There were not many tomes at that time to fill that category. This was long before local history had become the cottage industry that it is now. But it was there I first came across “As I Roved Out,” by the local historian and storyteller Cathal O’Byrne.
As a boy, I thought it was a miracle that Belfast had a history at all. When I flicked through the pages of the volume, which was published in 1946, I was equally amazed at how various and interesting a history it was.
I was about 10 or 11 years old, I guess. Back then, “local” history usually meant as far as Belfast was concerned, the last period of the Troubles — the massacres and assassinations of the early 1920s, following partition. I had heard something of that first hand — the story of the police constable shot dead on May Street near the gateway to our house, the story of how my grandfather was threatened by the Black and Tans because he took too long to lace his boots on being roused from his sleep during a raid at one o’clock on a bleak winter’s morning.

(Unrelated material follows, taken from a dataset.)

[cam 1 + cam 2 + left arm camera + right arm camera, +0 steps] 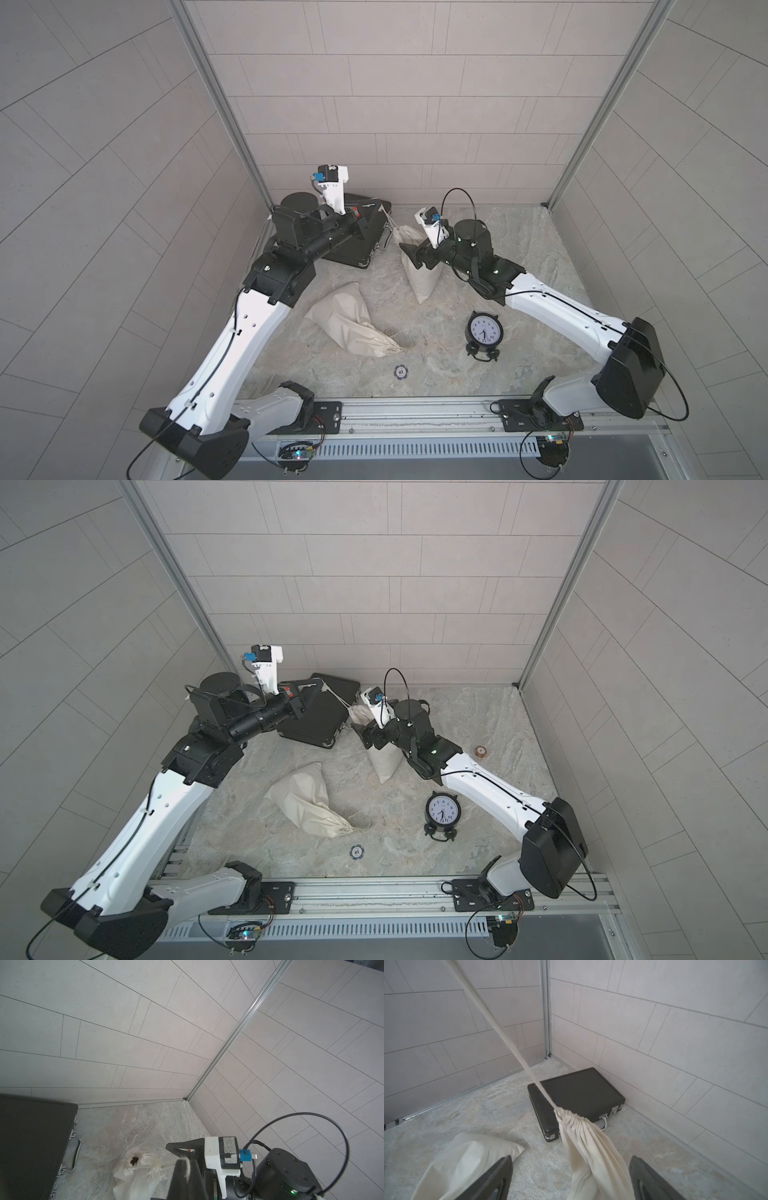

That was not the history I found in O’Byrne’s book. There, the only troubles he writes about involved the rising of the United Irishmen, in 1798, in which Belfast played so active and prominent a role. Indeed, his treatment of the heroes of that rebellion, Wolfe Tone, Thomas Russell, Henry Joy McCracken, amounts to something like an obsession. But that was not why I fell in love with “As I Roved Out.”
It was the first book I ever read that made of Belfast something more interesting than the dreary, rain-drenched, fog-enfolded, maze of narrow side streets and gloomy factories in which I had spent my life. It was hard for a boy with a romantic notion of what constituted history to find it in such surroundings. But O’Bryne’s stories offered such items in the table of contents as “Castle Place and its Castle,” “Stage Coaches in Old Belfast,” “Italian Art in Old Belfast,” “Easter Monday and the Mummy Woman,” “Belfast’s Fairy Thorn Trees,” “The Friar’s Bush,” “At Molly Ward’s Locks,” “When O’Connell Came to Belfast,” “A Highwayman on Collin Mountain,” “Dean Swift and Waring Street,” and “A Famous Dramatist in Old Belfast.”
To me it was extraordinary to read that Jonathan Swift, the author of “Gulliver’s Travels,” might well have set foot in Belfast — indeed, had probably walked down a street that I knew! The street is Waring Street, and it was named after a tanner by that name. According to O’Bryne, when Jonathan Swift was made curate of the obscure little parish of Kilroot, just outside Carrickfergus, he courted the tanner’s daughter, whom he named in his correspondence with her as Varina. When he took up his new post (which he despised) he wrote to her, proposing marriage.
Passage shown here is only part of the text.